It’s a fairly well-known story—but what’s usually left out is the context. Columbus’s triumph came after he’d massacred their people, and the natives were just doing what they could to spare their own lives.

2 The Arawaks Committed Mass Suicide Rather Than Live With Columbus


With no way to escape from Columbus, the Arawaks of Haiti just gave up. Death, they believed, was inevitable. The only hope they had was to spare themselves from the pain and torture they’d experience at Columbus’s hands.

They started committing suicide en masse. Whole communities would gather together to kill themselves, sometimes doing so in groups of 100 at a time. Mothers would feed their children cassava poison to let them die peaceful deaths, and the young women swore not to bring another child into the world.
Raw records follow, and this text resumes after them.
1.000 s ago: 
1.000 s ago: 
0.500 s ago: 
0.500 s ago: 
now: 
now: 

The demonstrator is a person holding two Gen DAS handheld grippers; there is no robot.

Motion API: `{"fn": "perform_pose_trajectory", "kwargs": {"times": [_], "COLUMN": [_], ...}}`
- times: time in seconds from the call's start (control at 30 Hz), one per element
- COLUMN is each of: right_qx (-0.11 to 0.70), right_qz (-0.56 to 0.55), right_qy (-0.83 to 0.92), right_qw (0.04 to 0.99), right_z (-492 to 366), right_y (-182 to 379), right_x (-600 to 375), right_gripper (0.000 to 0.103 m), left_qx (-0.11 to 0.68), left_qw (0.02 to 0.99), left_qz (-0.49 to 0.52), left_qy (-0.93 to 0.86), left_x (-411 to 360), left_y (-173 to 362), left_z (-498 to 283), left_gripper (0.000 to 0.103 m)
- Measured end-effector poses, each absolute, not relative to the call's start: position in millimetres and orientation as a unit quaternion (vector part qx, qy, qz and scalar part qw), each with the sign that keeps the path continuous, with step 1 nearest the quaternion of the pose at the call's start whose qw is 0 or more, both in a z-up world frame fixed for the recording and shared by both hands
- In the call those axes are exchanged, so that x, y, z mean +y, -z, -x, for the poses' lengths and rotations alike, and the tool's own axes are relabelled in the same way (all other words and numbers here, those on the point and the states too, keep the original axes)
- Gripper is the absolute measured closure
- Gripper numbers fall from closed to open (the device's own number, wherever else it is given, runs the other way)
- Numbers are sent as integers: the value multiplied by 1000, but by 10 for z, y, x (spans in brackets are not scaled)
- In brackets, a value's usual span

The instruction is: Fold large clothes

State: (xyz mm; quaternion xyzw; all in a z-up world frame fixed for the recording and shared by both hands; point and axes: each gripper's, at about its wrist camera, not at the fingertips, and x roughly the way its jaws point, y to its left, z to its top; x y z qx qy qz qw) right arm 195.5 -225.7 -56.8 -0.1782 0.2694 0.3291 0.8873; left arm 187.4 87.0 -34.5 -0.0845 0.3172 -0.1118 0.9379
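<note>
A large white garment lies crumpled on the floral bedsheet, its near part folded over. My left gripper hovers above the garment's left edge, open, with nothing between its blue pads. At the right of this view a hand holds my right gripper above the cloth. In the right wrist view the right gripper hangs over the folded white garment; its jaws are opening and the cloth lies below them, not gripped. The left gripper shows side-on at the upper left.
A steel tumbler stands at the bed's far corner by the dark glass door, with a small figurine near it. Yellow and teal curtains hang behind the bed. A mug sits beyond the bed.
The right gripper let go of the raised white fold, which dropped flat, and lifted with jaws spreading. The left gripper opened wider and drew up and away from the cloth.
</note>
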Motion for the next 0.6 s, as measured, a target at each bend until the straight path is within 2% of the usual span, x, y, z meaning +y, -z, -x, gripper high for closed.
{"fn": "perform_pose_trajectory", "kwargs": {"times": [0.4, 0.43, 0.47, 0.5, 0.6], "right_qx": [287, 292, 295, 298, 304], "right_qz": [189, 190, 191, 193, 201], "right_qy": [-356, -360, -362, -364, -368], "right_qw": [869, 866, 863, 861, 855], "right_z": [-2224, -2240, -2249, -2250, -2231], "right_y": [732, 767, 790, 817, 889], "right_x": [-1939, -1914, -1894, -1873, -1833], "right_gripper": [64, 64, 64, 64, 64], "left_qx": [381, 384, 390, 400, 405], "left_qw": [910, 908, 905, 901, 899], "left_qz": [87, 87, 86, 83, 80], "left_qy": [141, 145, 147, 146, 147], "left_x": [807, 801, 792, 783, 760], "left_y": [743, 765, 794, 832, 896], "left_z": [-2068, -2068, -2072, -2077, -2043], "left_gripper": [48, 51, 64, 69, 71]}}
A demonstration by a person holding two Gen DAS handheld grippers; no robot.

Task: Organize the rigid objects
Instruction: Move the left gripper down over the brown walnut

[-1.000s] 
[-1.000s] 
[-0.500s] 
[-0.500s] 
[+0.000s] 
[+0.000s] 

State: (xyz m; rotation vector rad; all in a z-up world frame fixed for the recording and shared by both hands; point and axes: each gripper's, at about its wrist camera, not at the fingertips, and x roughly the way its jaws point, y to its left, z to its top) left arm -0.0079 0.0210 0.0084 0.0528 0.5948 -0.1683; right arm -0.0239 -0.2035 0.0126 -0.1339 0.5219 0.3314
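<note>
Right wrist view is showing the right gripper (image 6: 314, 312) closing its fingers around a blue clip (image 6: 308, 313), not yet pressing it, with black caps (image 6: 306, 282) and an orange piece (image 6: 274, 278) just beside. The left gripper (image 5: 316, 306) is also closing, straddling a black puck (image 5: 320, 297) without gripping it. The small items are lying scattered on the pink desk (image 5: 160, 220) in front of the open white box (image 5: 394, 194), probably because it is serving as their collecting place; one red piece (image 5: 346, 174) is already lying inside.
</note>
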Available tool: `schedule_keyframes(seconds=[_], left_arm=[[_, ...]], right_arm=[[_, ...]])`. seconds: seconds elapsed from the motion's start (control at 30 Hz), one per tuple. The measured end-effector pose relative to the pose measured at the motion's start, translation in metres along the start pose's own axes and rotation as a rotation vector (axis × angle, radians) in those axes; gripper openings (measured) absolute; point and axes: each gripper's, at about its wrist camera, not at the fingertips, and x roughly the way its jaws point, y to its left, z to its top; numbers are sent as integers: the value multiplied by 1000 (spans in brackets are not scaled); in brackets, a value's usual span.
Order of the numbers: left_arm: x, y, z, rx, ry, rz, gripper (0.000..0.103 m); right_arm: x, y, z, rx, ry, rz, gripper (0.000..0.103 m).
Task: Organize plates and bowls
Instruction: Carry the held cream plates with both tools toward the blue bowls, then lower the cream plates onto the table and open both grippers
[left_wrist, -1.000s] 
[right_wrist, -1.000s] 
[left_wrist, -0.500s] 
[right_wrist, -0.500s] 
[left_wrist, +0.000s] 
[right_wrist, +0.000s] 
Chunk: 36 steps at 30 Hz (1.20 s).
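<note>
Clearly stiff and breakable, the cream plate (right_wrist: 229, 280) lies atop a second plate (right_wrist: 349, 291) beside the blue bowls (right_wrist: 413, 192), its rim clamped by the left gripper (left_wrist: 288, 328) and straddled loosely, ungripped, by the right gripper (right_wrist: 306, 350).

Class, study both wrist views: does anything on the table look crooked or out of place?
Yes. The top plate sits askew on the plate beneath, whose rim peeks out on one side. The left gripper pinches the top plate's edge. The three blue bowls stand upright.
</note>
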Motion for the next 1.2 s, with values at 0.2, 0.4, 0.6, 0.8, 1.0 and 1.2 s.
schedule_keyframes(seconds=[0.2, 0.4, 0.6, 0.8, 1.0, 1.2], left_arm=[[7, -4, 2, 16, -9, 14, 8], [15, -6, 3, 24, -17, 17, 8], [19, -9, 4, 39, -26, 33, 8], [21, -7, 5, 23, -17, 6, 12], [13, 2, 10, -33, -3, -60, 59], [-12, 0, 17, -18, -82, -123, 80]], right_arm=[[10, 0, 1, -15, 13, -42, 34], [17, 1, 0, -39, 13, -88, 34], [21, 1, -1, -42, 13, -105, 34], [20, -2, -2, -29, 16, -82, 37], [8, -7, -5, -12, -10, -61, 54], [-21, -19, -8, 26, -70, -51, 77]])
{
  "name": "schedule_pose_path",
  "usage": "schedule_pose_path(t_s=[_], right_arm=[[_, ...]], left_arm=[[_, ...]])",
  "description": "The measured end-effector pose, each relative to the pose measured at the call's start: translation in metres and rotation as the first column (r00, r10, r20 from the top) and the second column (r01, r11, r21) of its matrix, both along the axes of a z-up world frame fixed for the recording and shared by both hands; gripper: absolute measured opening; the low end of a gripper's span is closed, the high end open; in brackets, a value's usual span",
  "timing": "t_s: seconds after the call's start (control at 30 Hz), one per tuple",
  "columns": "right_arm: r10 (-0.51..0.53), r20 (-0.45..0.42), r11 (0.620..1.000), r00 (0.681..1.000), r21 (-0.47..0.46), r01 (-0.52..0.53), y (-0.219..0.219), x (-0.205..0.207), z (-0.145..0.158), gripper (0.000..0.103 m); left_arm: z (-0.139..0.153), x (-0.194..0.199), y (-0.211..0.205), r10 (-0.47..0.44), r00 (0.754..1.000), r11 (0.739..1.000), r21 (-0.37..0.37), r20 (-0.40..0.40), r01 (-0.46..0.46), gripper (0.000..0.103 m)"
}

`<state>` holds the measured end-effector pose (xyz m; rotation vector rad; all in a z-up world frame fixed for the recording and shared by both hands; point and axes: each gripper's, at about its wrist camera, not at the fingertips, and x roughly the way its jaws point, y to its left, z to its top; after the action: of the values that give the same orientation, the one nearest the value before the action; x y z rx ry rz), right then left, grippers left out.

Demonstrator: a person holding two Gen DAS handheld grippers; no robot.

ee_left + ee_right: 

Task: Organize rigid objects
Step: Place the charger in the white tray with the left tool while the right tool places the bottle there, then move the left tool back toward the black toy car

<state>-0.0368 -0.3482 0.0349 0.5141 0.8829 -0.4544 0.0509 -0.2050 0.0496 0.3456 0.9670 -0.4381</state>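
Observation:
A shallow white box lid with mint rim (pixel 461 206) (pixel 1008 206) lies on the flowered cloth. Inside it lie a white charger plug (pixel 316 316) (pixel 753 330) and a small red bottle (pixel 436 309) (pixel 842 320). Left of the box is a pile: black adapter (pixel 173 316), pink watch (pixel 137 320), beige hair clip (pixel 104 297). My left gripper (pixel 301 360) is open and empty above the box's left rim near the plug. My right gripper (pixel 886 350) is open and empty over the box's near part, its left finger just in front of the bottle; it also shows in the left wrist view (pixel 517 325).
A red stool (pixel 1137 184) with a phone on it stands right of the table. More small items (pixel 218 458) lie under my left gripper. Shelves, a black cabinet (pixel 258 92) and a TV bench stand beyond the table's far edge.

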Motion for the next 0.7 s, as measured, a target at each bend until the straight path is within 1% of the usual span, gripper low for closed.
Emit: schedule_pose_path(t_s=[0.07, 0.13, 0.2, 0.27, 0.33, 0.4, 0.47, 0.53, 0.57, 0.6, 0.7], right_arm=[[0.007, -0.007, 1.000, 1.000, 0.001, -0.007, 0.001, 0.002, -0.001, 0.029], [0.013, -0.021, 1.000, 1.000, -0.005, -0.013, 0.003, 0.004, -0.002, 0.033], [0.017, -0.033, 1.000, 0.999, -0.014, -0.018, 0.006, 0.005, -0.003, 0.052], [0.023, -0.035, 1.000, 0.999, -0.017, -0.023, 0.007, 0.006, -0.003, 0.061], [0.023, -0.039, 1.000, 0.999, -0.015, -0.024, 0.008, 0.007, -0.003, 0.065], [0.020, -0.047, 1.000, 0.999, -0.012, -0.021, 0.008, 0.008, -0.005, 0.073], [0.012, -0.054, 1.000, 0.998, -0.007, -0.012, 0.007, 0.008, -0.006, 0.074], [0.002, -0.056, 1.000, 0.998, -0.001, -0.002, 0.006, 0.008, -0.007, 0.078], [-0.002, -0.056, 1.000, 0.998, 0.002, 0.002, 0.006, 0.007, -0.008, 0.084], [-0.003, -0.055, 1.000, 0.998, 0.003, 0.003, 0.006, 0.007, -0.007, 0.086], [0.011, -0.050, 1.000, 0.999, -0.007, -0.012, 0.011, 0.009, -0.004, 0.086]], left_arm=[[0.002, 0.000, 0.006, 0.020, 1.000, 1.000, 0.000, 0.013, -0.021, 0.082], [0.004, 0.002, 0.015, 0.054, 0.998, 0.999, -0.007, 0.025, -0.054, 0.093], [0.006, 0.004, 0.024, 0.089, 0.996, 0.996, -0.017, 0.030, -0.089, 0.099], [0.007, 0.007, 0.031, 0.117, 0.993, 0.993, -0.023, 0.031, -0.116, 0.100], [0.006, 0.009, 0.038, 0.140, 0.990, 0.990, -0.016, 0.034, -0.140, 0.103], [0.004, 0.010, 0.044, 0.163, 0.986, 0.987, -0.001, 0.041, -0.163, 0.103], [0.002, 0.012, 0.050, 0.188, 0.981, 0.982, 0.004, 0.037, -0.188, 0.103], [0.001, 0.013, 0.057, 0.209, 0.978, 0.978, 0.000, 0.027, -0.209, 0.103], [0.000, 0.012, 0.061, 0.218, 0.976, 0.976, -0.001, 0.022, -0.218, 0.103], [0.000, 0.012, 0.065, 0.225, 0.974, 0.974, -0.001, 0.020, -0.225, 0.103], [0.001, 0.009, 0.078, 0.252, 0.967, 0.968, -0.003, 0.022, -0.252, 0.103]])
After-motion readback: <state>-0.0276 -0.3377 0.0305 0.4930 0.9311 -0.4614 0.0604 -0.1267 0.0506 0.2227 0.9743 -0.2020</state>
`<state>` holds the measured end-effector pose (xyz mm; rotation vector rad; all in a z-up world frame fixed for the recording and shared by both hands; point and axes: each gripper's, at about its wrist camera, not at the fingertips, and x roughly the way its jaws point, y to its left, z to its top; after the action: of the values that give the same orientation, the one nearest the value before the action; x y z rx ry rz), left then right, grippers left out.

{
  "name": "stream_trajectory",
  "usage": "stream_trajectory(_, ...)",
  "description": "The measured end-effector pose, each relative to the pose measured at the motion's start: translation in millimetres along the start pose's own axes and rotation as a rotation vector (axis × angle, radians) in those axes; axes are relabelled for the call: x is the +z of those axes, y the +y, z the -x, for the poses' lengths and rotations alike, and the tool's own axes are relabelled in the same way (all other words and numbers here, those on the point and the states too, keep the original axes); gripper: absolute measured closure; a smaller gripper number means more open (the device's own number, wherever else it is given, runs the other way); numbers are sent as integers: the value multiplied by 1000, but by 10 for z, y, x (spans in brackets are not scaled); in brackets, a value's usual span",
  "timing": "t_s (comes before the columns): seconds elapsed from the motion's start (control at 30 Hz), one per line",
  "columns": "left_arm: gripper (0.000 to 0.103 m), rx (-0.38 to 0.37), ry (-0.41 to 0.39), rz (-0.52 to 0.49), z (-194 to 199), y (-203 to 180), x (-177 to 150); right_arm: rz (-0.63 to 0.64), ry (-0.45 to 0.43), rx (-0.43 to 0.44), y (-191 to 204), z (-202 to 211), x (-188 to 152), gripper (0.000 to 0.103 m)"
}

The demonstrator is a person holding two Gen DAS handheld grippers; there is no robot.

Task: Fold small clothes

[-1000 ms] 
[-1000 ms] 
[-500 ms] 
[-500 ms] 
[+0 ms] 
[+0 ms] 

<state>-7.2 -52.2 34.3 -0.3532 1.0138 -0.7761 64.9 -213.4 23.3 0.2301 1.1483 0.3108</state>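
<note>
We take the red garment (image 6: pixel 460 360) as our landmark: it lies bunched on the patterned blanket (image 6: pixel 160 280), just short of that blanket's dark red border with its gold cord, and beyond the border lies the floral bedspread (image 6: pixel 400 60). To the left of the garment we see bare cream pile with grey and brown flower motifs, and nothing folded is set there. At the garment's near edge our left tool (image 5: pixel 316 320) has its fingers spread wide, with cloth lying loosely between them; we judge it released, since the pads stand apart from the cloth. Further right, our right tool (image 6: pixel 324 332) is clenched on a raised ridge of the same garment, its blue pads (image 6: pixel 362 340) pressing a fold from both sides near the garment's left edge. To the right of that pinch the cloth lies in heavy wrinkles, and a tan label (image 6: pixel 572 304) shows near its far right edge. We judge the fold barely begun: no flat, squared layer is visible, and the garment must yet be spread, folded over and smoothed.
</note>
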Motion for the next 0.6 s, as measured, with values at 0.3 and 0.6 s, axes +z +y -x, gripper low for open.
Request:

One of the Spaniards there, Perdro de Corboda, wrote home: “Many, when pregnant, have taken something to abort and have aborted. Others after delivery have killed their children with their own hands, so as not to leave them in such oppressive slavery.”[9] At the peak of mass suicides, 250,000 native Haitians died in just two short years.

1 He Brought Syphilis To Europe

Columbus killed millions of natives, but in what might well be divine retribution, he killed millions more back home. When he and his men came back from the New World, they didn’t just bring back slaves—they brought back syphilis.

The first syphilis outbreak in Europe happened in 1495, shortly after Columbus and his sailors returned. Before Columbus, there hadn’t been any known cases of syphilis in Europe. There are a few researchers who insist they’ve found one, but none have been conclusively proven, and all signs point to the idea the Columbus and his men brought it over with their ring of child sex slaves.[10]

Some of Columbus’s crewmen ended up serving in a war against Italy, whoring their way across Europe on the way, and soon spread syphilis all across the continent. It was devastating. The first outbreak alone killed more than five million Europeans.

That death toll might even include Christopher Columbus, who died in 1506, after years of fighting through a long and painful illness he’d contracted on his last voyage to the New World. At the time, they called it gout, and today, most think it was Reiter’s syndrome, but some believe that he was taken out by his own disease: syphilis.

Mark Oliver

Mark Oliver is a regular contributor to . His writing also appears on a number of other sites, including The Onion”s StarWipe and Cracked.com. His website is regularly updated with everything he writes.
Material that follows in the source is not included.